Mamo Habtie Getnet, Melaku Mequannent Sharew, Aychiluhm Setognal Birara
Department of Statistics, College of Natural and Computational Science, Samara University, Samara, Ethiopia.
Department of Health Informatics, Institute of Public Health, University of Gondar, Gondar, Ethiopia.
Front Public Health. 2025 Apr 25;13:1433606. doi: 10.3389/fpubh.2025.1433606. eCollection 2025.
In Ethiopia, 16% of deaths among children aged less than 5 years are attributable to diseases that can be prevented through vaccination. However, studies carried out in Ethiopia to date have not investigated how community- and individual-level factors affect children who receive no vaccine at all. Hence, this study aimed to assess the factors associated with unimmunized children in Ethiopia.
This study is a secondary analysis of Demographic and Health Survey (DHS) data. A weighted sample of 6,219 children aged less than 5 years was included after a stratified two-stage cluster sampling. To determine the factors that influence unimmunized children, a multivariable multilevel logistic regression model was developed. In addition, adjusted odds ratio (AOR) with 95% confidence interval (CI) was used to select variables that have statistically significant effects on unimmunized children.

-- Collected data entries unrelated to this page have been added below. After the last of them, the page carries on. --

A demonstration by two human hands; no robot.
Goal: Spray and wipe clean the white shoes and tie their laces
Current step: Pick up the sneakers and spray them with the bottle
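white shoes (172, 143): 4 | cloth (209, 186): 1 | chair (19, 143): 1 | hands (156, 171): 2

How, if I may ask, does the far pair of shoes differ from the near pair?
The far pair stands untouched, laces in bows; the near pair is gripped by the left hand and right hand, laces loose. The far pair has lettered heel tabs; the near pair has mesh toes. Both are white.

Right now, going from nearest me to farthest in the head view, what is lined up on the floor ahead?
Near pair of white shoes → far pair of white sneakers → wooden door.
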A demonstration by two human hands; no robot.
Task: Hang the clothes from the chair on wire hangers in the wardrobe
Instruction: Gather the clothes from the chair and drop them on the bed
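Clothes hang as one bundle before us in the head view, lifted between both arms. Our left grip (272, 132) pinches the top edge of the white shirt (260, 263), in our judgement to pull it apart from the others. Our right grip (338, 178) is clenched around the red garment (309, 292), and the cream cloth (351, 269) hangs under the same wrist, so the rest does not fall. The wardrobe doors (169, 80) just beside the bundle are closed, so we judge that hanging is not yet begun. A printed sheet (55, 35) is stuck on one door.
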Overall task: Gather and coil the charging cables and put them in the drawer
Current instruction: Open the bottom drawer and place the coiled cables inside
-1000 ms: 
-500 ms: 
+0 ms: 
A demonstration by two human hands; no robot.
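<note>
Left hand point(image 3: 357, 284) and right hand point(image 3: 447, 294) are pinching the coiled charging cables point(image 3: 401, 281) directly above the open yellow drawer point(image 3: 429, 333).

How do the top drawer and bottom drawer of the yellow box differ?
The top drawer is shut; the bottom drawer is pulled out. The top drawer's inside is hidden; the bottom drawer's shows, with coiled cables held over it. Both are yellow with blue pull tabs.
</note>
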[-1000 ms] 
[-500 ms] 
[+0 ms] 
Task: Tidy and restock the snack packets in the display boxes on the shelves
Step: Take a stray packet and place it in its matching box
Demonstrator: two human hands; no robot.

The prevalence of unimmunized children aged less than 5 years in Ethiopia was 22.45% (95% CI: 21.4-23.5). In the multivariable multilevel analysis, individual-level factors associated with increased odds of having unimmunized children included no media exposure (AOR 1.33, 95 CI: 1.02-1.63), place of delivery (AOR 1.5, CI: 1.22-1.91), and the child's relationship to the household head-specifically between the household head and a daughter (AOR 1.5, 95 CI: 1.05-2.41) or categorized as others (AOR 1.8, 95, CI: 1.15-2.74). Community-level predictors associated with unimmunized children included place of residence (AOR 1.8, 95, CI: 1.12-2.58), distance from the health facility (AOR 1.32, 95, CI: 1.09-1.60), and community poverty level (AOR 1.4, 95, CI: 1.05-1.78).
In Ethiopia, approximately one-fourth of children could not get basic vaccinations. Media exposure, place of delivery, relationship with the household head, place of residence, distance from the health facility, and community poverty were found to be factors significantly associated with unimmunized children.
在埃塞俄比亚,5岁以下儿童死亡中有16%归因于可通过疫苗预防的疾病。然而,迄今为止在埃塞俄比亚开展的研究尚未调查社区和个体层面的因素如何影响完全未接种疫苗的儿童。因此,本研究旨在评估埃塞俄比亚未接种疫苗儿童的相关因素。
本研究是对人口与健康调查(DHS)数据的二次分析。经过分层两阶段整群抽样后,纳入了6219名5岁以下儿童的加权样本。为确定影响未接种疫苗儿童的因素,建立了多变量多水平逻辑回归模型。此外,使用调整后的优势比(AOR)及95%置信区间(CI)来选择对未接种疫苗儿童有统计学显著影响的变量。
埃塞俄比亚5岁以下未接种疫苗儿童的患病率为22.45%(95%CI:21.4 - 23.5)。在多变量多水平分析中,与未接种疫苗儿童几率增加相关的个体层面因素包括没有媒体接触(AOR 1.33,95%CI:1.02 - 1.63)、分娩地点(AOR 1.5,CI:1.22 - 1.91)以及儿童与户主的关系——特别是户主与女儿之间(AOR 1.5,95%CI:1.05 - 2.41)或归类为其他情况(AOR 1.8,95%CI:1.15 - 2.74)。与未接种疫苗儿童相关的社区层面预测因素包括居住地点(AOR 1.8,95%CI:1.12 - 2.58)、与医疗机构的距离(AOR 1.32,95%CI:1.09 - 1.60)以及社区贫困水平(AOR 1.4,95%CI:1.05 - 1.78)。
在埃塞俄比亚,约四分之一的儿童无法获得基本疫苗接种。发现媒体接触、分娩地点、与户主的关系以及居住地点、与医疗机构的距离和社区贫困是与未接种疫苗儿童显著相关的因素。